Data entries
==========

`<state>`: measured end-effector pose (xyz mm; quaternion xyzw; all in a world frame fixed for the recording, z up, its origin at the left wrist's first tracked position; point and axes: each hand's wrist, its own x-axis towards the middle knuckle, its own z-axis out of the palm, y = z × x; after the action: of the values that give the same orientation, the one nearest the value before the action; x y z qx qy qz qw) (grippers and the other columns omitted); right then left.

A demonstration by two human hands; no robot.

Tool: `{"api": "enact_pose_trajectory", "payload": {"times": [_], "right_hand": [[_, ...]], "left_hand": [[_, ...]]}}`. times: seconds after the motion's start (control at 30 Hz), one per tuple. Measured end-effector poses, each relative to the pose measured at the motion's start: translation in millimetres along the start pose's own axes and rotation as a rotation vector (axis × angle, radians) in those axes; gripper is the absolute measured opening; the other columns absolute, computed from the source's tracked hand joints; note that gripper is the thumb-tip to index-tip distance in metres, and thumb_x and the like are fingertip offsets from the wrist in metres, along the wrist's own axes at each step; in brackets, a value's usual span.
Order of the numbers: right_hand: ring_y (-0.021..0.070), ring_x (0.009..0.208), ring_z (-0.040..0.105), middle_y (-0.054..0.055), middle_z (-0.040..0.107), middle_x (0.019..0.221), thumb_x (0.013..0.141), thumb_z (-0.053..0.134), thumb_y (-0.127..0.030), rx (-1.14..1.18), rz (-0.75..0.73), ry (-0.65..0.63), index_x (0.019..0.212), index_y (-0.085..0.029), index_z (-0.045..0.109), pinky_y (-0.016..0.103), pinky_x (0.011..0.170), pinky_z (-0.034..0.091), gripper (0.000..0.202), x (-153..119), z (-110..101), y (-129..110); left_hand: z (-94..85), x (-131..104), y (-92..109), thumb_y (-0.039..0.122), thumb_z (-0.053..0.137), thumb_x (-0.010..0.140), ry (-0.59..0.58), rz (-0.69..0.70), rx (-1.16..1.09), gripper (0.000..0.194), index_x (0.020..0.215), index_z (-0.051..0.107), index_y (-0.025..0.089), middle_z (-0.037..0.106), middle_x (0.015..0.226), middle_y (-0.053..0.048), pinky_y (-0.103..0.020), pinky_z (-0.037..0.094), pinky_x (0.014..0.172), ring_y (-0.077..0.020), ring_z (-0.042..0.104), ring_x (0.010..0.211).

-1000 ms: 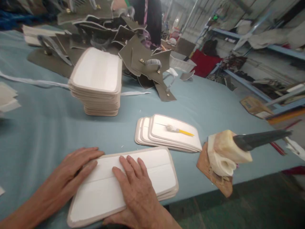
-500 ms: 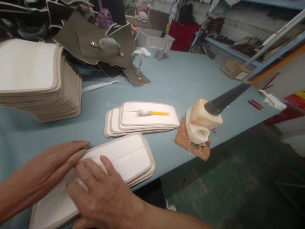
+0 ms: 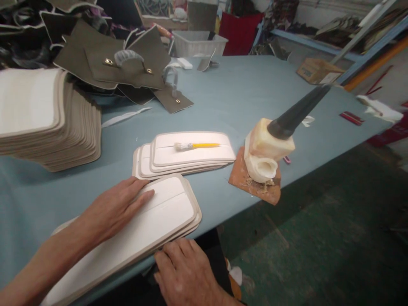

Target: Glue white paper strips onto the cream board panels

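My left hand (image 3: 117,208) lies flat, fingers stretched out, on the upper edge of a long white panel (image 3: 159,212) with a beige border, the top one of a small stack at the table's front edge. By the front edge of that stack is my right hand (image 3: 186,267), its fingers curled down; whether they hold anything is hidden. Behind, a yellow-handled brush (image 3: 204,145) rests on a second stack of white panels (image 3: 162,159). To the right, a cream container (image 3: 267,146) with a black-handled tool (image 3: 296,112) stands on a brown board (image 3: 237,176).
A tall stack of panels (image 3: 76,136) stands at the left of the blue-green table (image 3: 242,93). Behind are dark brown pieces with clasps (image 3: 111,55), a plastic bin (image 3: 200,44) and a cardboard box (image 3: 315,71). Green floor (image 3: 306,229) shows at right.
My right hand has left the panel's surface and moved down and right to the front edge. My left hand has slid right and up along the panel. The view has shifted slightly.
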<state>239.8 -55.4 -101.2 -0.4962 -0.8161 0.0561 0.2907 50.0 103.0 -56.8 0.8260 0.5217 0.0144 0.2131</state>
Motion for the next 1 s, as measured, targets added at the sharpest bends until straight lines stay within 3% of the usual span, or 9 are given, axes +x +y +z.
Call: {"api": "enact_pose_trajectory", "payload": {"times": [0.1,0.27,0.57,0.73,0.83,0.9,1.0], "right_hand": [[0.0210,0.078,0.055,0.002,0.065,0.089,0.090,0.072,-0.027,0.013,0.039,0.025,0.095,-0.019,0.059,0.038,0.062,0.040,0.016,3,3,-4],[0.0213,0.076,0.054,0.004,0.067,0.091,0.091,0.070,-0.029,0.027,0.061,0.085,0.097,-0.018,0.059,0.038,0.060,0.040,0.016,1,9,-3],[0.0206,0.070,0.057,0.002,0.070,0.085,0.094,0.061,-0.029,0.007,0.124,0.231,0.091,-0.020,0.060,0.039,0.062,0.039,0.009,0,23,-9],[0.0194,0.063,0.061,0.001,0.071,0.078,0.107,0.039,-0.032,-0.025,0.140,0.305,0.086,-0.022,0.060,0.037,0.064,0.042,0.032,4,24,-11],[0.0167,0.051,0.058,-0.003,0.064,0.063,0.110,0.029,-0.035,-0.015,0.053,0.313,0.076,-0.025,0.054,0.034,0.054,0.039,0.044,3,10,-8],[0.0149,0.048,0.059,-0.004,0.061,0.058,0.111,0.030,-0.036,0.026,0.031,0.271,0.078,-0.026,0.055,0.031,0.049,0.038,0.043,3,-10,2],[0.0137,0.051,0.067,-0.002,0.072,0.070,0.109,0.041,-0.047,-0.031,0.198,0.152,0.103,-0.023,0.064,0.025,0.050,0.046,0.034,10,-42,32]], "left_hand": [[3.1,5,8,0.064,0.030,0.097,-0.008,-0.006,-0.040,0.057,0.121,0.059,0.021,0.067,0.117,-0.010,-0.046,0.044,0.108,-0.0286,0.062,0.113],[6.2,9,14,0.058,0.029,0.100,0.005,-0.005,-0.043,0.050,0.106,0.062,0.021,0.064,0.105,-0.009,-0.044,0.044,0.100,-0.0279,0.060,0.104],[8.9,10,9,0.061,0.029,0.099,0.059,0.019,-0.039,0.053,0.098,0.066,0.023,0.066,0.098,-0.008,-0.042,0.048,0.095,-0.0268,0.064,0.097],[12.7,12,9,0.060,0.027,0.099,0.099,0.039,-0.033,0.056,0.096,0.069,0.023,0.069,0.099,-0.008,-0.042,0.053,0.091,-0.0275,0.067,0.098],[7.8,3,9,0.060,0.026,0.099,0.127,0.020,-0.037,0.059,0.108,0.070,0.022,0.071,0.104,-0.010,-0.045,0.053,0.095,-0.0286,0.068,0.101],[-1.7,-16,3,0.064,0.027,0.099,0.187,-0.021,-0.034,0.064,0.123,0.066,0.020,0.072,0.114,-0.012,-0.048,0.051,0.102,-0.0306,0.067,0.109],[-20.7,-64,-16,0.073,0.032,0.094,0.320,-0.212,-0.048,0.073,0.134,0.060,0.019,0.071,0.125,-0.013,-0.050,0.050,0.106,-0.0322,0.065,0.118]]}}
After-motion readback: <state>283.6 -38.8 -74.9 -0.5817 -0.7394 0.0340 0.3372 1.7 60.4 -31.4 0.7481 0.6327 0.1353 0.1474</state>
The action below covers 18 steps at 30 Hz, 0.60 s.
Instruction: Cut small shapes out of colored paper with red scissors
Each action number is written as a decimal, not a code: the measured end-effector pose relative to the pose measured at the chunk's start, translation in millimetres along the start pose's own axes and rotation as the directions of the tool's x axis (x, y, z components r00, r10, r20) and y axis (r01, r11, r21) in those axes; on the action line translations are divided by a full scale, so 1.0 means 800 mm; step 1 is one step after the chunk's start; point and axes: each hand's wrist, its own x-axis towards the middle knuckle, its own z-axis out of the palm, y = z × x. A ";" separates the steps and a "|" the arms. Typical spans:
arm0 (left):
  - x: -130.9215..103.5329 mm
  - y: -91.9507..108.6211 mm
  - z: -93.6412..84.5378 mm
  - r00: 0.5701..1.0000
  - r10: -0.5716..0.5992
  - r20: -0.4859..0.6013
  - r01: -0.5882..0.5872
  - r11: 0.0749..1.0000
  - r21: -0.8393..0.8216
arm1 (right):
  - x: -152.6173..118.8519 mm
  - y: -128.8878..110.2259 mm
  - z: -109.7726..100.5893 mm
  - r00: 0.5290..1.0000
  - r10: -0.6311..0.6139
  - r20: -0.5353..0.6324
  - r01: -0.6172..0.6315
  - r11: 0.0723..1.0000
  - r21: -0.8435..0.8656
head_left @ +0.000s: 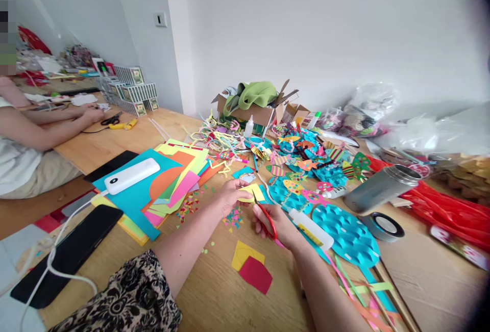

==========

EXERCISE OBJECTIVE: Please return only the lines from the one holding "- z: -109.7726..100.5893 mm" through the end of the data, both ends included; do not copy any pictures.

SOLUTION TO THIS TASK:
  - z: -109.7726..100.5893 mm
  - r00: 0.5290..1.0000
  - r10: -0.6311..0.6139
  - r20: -0.5353..0.6324
  - r01: -0.6172..0.6315
  - r11: 0.0723..1.0000
  - r21: -0.8435..0.8656
head_left @ +0.000s: 

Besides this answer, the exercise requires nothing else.